Lorsqu'une personne est soignée dans un établissement de santé ou un hôpital des armées ou hébergée dans un établissement social ou médico-social, le médecin est tenu, s'il constate que cette personne se trouve dans la situation prévue à l'alinéa précédent, d'en faire la déclaration au procureur de la République du lieu de traitement. Cette déclaration a pour effet de placer le malade sous sauvegarde de justice. Le représentant de l'Etat dans le département doit être informé par le procureur de la mise sous sauvegarde. »

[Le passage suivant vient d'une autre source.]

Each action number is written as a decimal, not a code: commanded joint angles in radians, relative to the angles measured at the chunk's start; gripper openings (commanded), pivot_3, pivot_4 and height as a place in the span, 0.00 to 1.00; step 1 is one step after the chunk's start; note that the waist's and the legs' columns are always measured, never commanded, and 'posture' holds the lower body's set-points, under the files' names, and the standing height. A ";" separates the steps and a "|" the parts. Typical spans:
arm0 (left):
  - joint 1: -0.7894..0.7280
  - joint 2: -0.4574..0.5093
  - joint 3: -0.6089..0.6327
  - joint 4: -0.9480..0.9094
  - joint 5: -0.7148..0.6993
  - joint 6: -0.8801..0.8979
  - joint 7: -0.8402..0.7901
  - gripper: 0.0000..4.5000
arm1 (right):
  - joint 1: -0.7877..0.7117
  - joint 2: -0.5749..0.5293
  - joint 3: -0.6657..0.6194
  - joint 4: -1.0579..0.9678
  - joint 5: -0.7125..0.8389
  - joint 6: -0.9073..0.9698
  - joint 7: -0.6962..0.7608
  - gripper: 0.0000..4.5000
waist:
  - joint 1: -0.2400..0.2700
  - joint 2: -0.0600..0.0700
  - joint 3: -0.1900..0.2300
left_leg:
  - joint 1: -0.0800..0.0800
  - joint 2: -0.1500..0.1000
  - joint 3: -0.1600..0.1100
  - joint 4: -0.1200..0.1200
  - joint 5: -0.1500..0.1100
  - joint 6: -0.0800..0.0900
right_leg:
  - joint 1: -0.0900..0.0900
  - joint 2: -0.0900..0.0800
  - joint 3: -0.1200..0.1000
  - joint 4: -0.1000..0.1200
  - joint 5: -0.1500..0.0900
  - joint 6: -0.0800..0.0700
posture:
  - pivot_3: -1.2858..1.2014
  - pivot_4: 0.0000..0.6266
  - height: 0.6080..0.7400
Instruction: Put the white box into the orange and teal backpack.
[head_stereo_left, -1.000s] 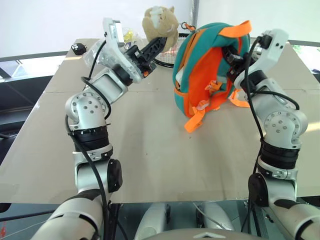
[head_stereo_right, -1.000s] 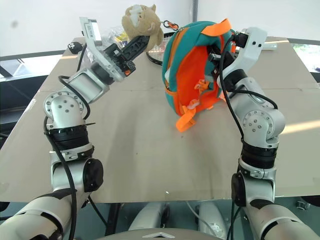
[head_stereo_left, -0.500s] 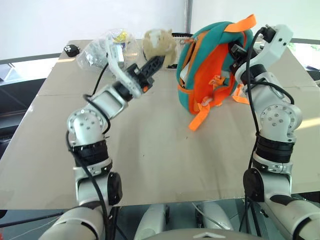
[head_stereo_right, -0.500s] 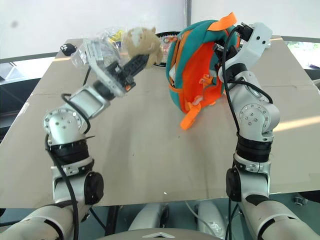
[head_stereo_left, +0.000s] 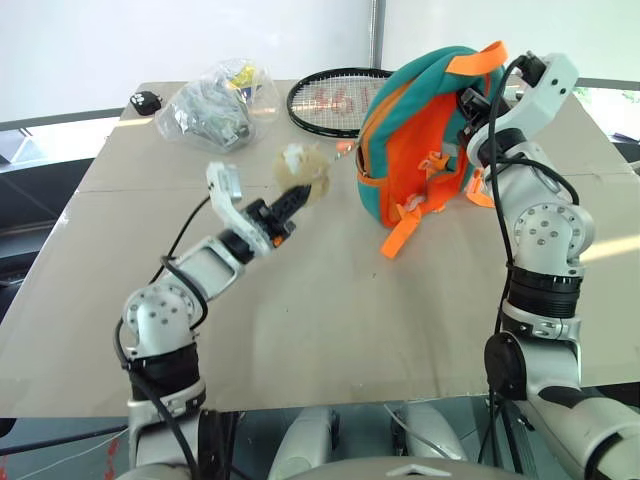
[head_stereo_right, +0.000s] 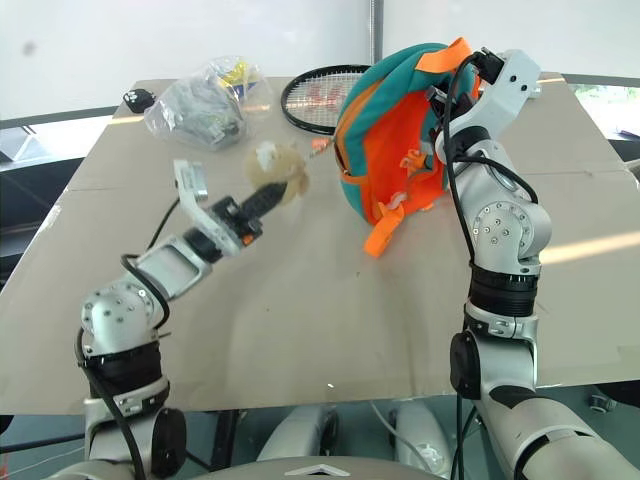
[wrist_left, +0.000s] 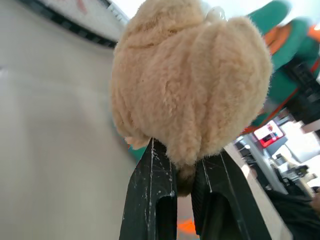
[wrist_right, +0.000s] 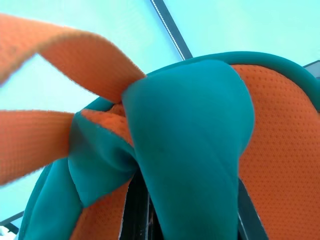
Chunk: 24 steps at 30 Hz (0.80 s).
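Left arm low over the table, forearm reaching forward and toward the right, left gripper (head_stereo_left: 297, 195) roughly level, fingers (wrist_left: 150, 200) pinched together on the plush toy (wrist_left: 190, 80). Right arm raised, elbow bent, right gripper (head_stereo_left: 468, 108) pointing forward and slightly up, clamped on the backpack's (head_stereo_left: 420, 150) teal top fabric

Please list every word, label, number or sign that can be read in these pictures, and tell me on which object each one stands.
No text can be read in these pictures.
Tennis racket: red marks on the strings, too small to read.
Clear plastic bag: a yellow patch inside, nothing readable.
Orange and teal backpack and plush toy: no print visible.
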 joint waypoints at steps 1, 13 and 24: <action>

Cet article instaure la mise en œuvre d’une mesure sous sauvegarde de justice par déclaration médicale (qui diffère de la sauvegarde de justice sur décision d’un juge des tutelles). Cette mesure vise à protéger une personne, dont les facultés sont durablement atteintes, qui a besoin d'une protection immédiate en attendant la mise en place d'une mesure plus protectrice (tutelle ou curatelle). La sauvegarde médicale permet à un médecin de placer lui-même la personne à laquelle il dispense des soins sous un régime de protection, par simple déclaration, s’il constate que l’état du patient nécessite une mesure de protection. Comme pour toute mesure de protection, la personne doit avoir une altération de ses facultés personnelles. L’intérêt de la sauvegarde médicale est d’être mise en place rapidement. Elle a les mêmes effets que la sauvegarde de justice décidée par le juge. Elle ne permet pas au médecin de décider pour et à la place de la personne concernée. En revanche, le juge peut désigner un ou plusieurs mandataires spéciaux pour accomplir des actes précis, de représentation ou d'assistance, que la protection de la personne rend nécessaire.